Wilmington, Delaware, in Eight Superlatives


Most Satisfying Childhood Activity

Sometimes when I was a kid I would be going out of my mind with boredom. There were too many of us in a too-small row house and my father was strict about any of his children ranging too far, so in a way we were trapped. There was a low table in the dining room, and I remember folding myself up and hiding under it, just for something to do. I suppose I was seeing whether or not I’d be missed. I don’t know that I was ever missed. Sometimes I’d chuck my Brownie beanie behind the little table and pretend it was lost just when it was time to go to a Brownie meeting, perhaps to draw interest my way. Then I would pretend I had found the beanie, holding it up in my fist with an air of victory. The repetitions and lack of options in that house would drive the most patient person crazy. One day I discovered a tiny vial of something called Oil of Cloves in the medicine cabinet in the bathroom. It was very small, very old. I could not imagine what kind of use something called Oil of Cloves could have. I opened it up and poured a small amount onto the bathroom floor. It had a pungent odor. I held the tiny vial in my hand for a while, and then I put it back in the medicine cabinet. In time someone asked, “What is that smell?” My father noticed it too. “What is that smell?” I pretended not to know. In general I lied quickly, if feebly and transparently, at that age because I was terrified of my father. Finally by ruling out the other siblings it was clear that the cause of the smell could be traced only to me. I showed my father the vial of Oil of Cloves in the medicine cabinet, and where I’d poured some out next to the sink. My father wiped it up with an air of extreme gravity and gave me a lecture about dangerous substances. Oh, I realized, he thinks I’m the kind of idiot who would eat rat poison. He had no idea about my level of sophistication, though of course I didn’t know that word at that age. My perpetually angry father was being uncharacteristically tolerant and kind, and I knew he wasn’t going to hit me.

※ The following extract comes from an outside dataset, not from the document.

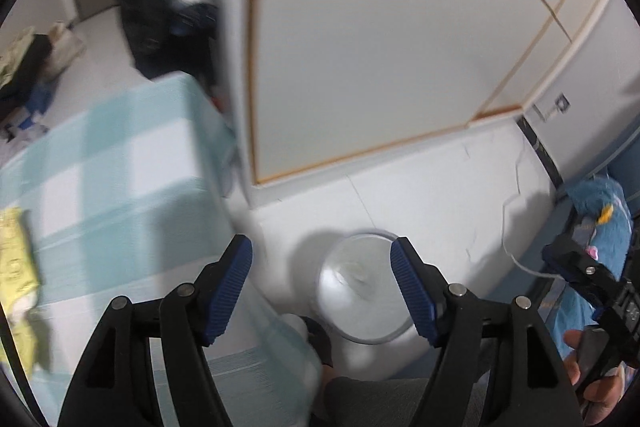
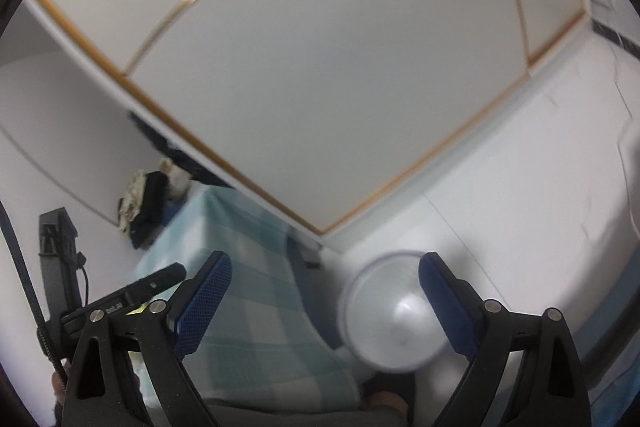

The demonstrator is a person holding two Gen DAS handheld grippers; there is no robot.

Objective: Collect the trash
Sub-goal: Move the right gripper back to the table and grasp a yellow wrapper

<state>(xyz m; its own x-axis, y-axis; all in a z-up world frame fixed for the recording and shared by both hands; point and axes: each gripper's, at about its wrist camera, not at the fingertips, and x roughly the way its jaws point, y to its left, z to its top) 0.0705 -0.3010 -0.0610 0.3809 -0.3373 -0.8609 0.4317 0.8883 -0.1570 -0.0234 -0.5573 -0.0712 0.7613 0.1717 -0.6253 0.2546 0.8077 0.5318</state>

He asked if I’d poured out Oil of Cloves anywhere else in the house. This sort of calm attention was unprecedented, so I quickly invented several other areas in the house where I’d poured out some Oil of Cloves, including the bottom of the stairs and the space behind the television set. I watched with a show of trembling remorse, while actually feeling great satisfaction, as my father stooped down to clean up these wholly fictitious puddles.

Most Inexplicable Religious Moment

Attendance at weekly mass at the hated St. E’s was non-negotiable. If we went as a family, my father sat us toward the back on the right, but if it was just my mother and the four of us kids, she sat us on the left and toward the front. My mother was deeply Catholic, and I would say that she wanted to have a front-row seat for God, but a certain discretion kept her in the third row. Later, when I was the only kid still at home, there was an event where a Catholic priest renowned for his faith healing would be coming to the Salesian boys’ school. This was the school that my poor nerdy brother had gone to, and that the boy I would later almost but not marry had been expelled from, purportedly for setting the bathroom on fire. My mother was tremendously excited about the Catholic faith healer and begged me to go with her. Certainly my mother was someone who had a lot to pray for, beginning with her terminally furious husband. To a lot of Catholics of her generation a faith healer would probably seem borderline heretical, but my mother loved it. Mostly I was embarrassed because in my disaffected, alternative teenager way I didn’t want to be seen with my mother at something religious, especially something that seemed to me of the credulous-bumpkin variety. I should also mention that I had an awful cold at the time, no doubt exacerbated by all the ladyfingers and strawberry jam I was eating and all the cigarettes I was smoking, and I was very congested. The event was held in the school’s big gymnasium. I remember a small sort of dais in the middle of the floor, with a Persian carpet on it. A rug in a gym seemed incongruous, and the fact that it was a Persian carpet, which summoned up ideas of magic flying carpets, only added to the strangeness. But the gym was packed. There was such a will to believe in that room. It was hugely emotional, barely Catholic at all. As the faith healer spoke I could feel my mother beside me getting whipped up into a state of extreme fervor. I was feeling really strange, very uncomfortable. The healer prayed and prayed until he built up to a crescendo of “BE HEALED! BE HEALED! BE HEALED!” And the world’s biggest wad of snot leapt into my mouth.